Figure shows the scheme now described: the pstnode processes execute
parallel module codes according to the modules in the visualization network. A
key concept is that a dataset is never accessed directly by the express process. Instead a dataset is decomposed in to a number of smaller sub-domains,
one for each pstnode process. The express process will instruct the
pstnode processes on how they should process their sub-domain of data. For
example, a min/max filtering module may pass its parameters (minimum and maximum
values) to the pstnode processes. They will filter their sub-domains of data
accordingly. A small amount of information may need to be returned to the
express process from each pstnode process so that it can update the user
interface. For example, a reduction on the actual minimum and maximum data
values present in each sub-domain can be used to display the dataset's overall
minimum and maximum values in the user interface. Similarly a parallel
isosurface module will receive parameters from the user interface (e.g., the
isosurface level to compute) but the computation will take place within the
pstnode processes on their current sub-domain of data. The sub-domain of data
within a pstnode process remains fixed. It is this decomposition of data and
encapsulation within the pstnode process that allows AVS/Express to work with
large datasets. At no point should sub-domains be gathered and recomposed in the
main express process.

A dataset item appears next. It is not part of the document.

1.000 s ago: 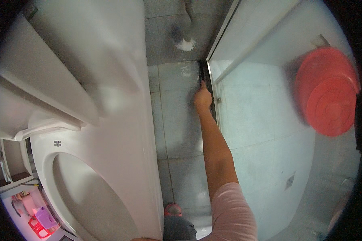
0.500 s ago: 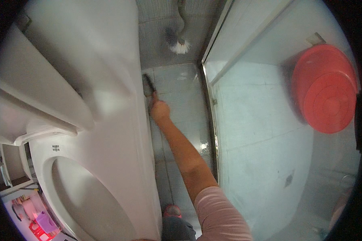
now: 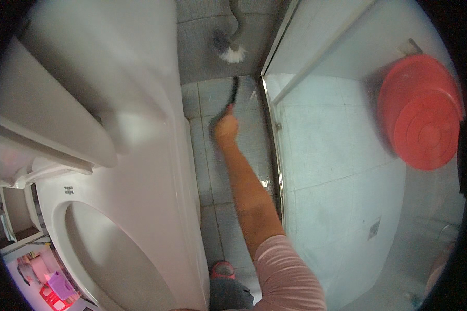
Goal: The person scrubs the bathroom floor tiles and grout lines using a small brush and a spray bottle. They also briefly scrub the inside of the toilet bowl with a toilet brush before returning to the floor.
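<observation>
Just short of the far wall, my right hand (image 3: 227, 129) is closed around a slim black brush (image 3: 235, 90). Its dark narrow end points away from me over the grey floor tiles (image 3: 207, 150), at the foot of the wall. Whether its tip touches the tiles is hard to tell. My right arm reaches forward in a pink short sleeve. Above the brush, a toilet brush with white bristles (image 3: 234, 54) hangs against the grey wall. My left hand is out of view.
A white toilet (image 3: 155, 228) with its lid raised stands along the left. A metal-framed glass partition (image 3: 274, 155) borders the right, with a red lidded bin (image 3: 425, 129) beyond it. A pink shoe (image 3: 222, 268) shows below. Several pink and purple items (image 3: 49, 280) sit lower left.
My right hand has swung rightward and slightly farther off with the brush, from beside the toilet base to under the hanging toilet brush. The brush has turned from leaning left to leaning right.
</observation>
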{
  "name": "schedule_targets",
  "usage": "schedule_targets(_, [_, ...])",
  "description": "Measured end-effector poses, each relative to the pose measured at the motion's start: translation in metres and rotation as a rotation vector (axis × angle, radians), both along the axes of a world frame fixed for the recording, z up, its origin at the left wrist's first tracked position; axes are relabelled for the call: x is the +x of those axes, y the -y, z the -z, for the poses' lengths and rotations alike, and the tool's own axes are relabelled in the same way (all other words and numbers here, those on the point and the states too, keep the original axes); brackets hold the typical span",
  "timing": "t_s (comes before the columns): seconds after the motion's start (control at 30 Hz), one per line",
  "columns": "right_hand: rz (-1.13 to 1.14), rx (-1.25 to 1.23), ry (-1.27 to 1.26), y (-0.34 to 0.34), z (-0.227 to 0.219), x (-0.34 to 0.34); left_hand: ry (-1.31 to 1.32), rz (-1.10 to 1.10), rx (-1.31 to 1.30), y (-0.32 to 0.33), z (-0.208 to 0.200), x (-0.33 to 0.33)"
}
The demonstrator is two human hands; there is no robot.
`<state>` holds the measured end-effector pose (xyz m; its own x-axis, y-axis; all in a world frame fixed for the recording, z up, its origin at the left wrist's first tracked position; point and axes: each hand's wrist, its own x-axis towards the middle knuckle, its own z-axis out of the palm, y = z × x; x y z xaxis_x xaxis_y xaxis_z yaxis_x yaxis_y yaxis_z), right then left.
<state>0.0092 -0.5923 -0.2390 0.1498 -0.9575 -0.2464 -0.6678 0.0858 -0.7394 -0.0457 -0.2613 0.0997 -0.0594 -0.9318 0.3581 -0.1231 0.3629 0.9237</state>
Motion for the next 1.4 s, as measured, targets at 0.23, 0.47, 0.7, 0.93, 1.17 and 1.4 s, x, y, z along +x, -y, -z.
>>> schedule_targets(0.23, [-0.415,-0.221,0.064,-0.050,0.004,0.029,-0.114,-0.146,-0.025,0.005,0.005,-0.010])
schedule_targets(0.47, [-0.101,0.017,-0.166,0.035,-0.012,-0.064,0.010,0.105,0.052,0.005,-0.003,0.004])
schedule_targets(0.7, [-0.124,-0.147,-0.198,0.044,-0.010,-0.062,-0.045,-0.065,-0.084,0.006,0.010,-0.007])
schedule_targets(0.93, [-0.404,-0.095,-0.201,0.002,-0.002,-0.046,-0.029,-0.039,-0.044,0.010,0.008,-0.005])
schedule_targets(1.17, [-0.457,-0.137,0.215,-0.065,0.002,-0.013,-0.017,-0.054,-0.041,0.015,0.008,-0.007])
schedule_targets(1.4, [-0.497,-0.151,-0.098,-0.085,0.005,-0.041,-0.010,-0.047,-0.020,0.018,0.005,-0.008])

Doing so would almost certainly exceed the memory
resources of the node on which the express process is running.
The visualization network will specify which modules should produce renderable
geometry. Any geometry produced by the pstnode processes will be passed
directly to an assigned mpunode process. The mpunode MPI processes execute
the AVS/Express rendering methods in parallel. They receive global scene graph
data from express and insert in to the scene graph the geometry received from
their assigned pstnode. Hence each mpunode process only renders a fraction of
the total geometry in the scene. The images produced by the mpunode processes
are composited together (using either depth testing or alpha blending) and the
final image is sent back to the express process for final display in the user
interface. All communication between the various MPI processes is performed
using MPI point-to-point or collective communication facilities depending on
whether the message is domain-specific or common across all domains. However, at
this stage the compositor uses tcp/ip communication as no MPI layer exists in the
open source compositing library used by AVS (see section ).